Question

Two liters of an ideal gas at a pressure of \(10~ 𝑎𝑡𝑚\) expands isothermally at \(25^{\circ}𝐶\) into a vacuum until its total volume is \(10~ 𝑙𝑖𝑡𝑒𝑟𝑠.\) How much heat is absorbed and how much work is done in the expansion? Consider the same expansion, but this time against a constant external pressure of \(1~ 𝑎𝑡𝑚.\)

Answer 1

Step 1: Work done

In case of expansion, work is done by the system:

\(W = − P_{ext.}\triangle V\)

Given: \(P_{ext.}​ = 1~ atm\) and volume change from \(2~ 𝐿 ~𝑡𝑜~ 10~ 𝐿.\)

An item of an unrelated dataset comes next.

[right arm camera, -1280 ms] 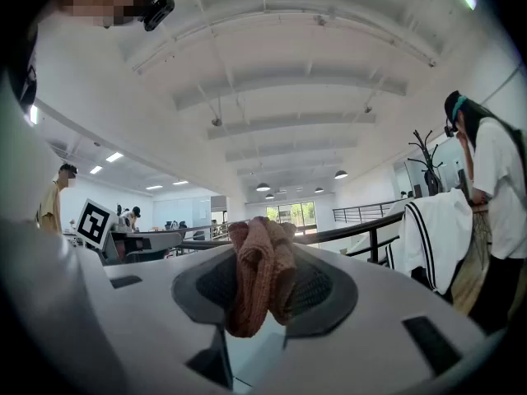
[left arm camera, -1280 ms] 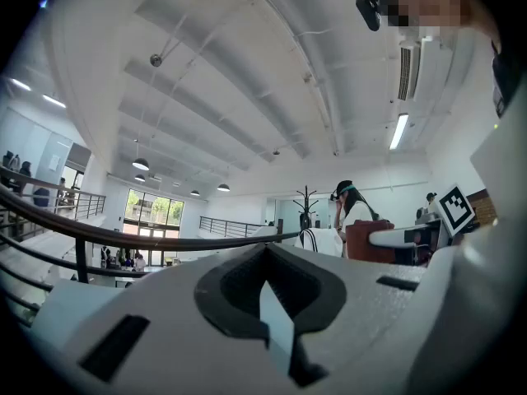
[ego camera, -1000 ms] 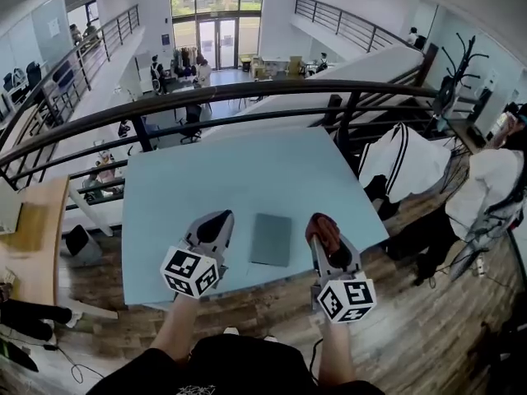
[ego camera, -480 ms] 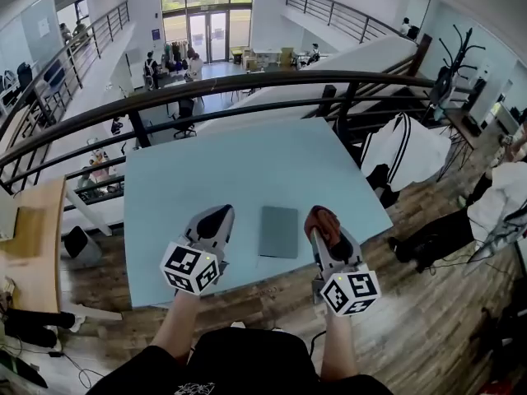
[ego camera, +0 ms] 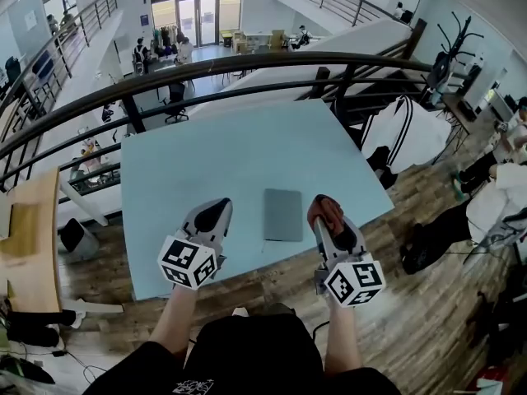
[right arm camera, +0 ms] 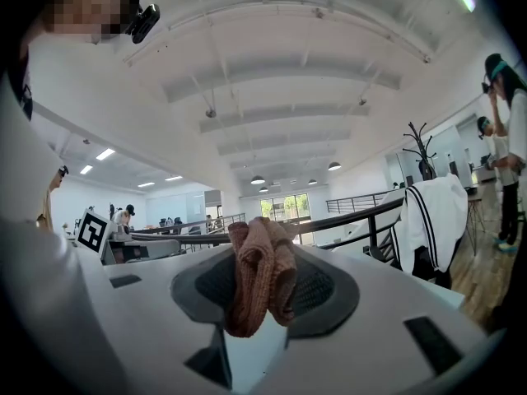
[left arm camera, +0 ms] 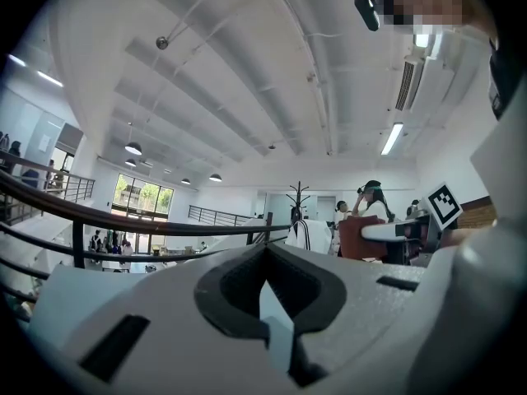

\(\triangle 𝑉 = (10 – 2) 𝐿 = 8 𝐿\)

\(\therefore 𝑊=−1\times 8=− 8 ~𝑎𝑡𝑚 ~𝐿\)

Hence, \(−8 ~𝑎𝑡𝑚~ 𝐿\) work is done.

Step 2: Absorbed heat

We know from first law of thermodynamics,

\(\triangle U = q + W\)

As the system is working at constant temperature, i.e., isothermally.

\(\therefore \triangle U = 0\)

Hence, \(𝑞=- 𝑊=- (- 8~ 𝑎𝑡𝑚~ 𝐿)\)

Therefore, \(\rm8 ~atm ~L\) heat is absorbed in the expansion.

Final answer:

\(\rm ~-8~ atm~ L\) work is done, and \(\rm8~ atm~ L\) heat is absorbed in the expansion.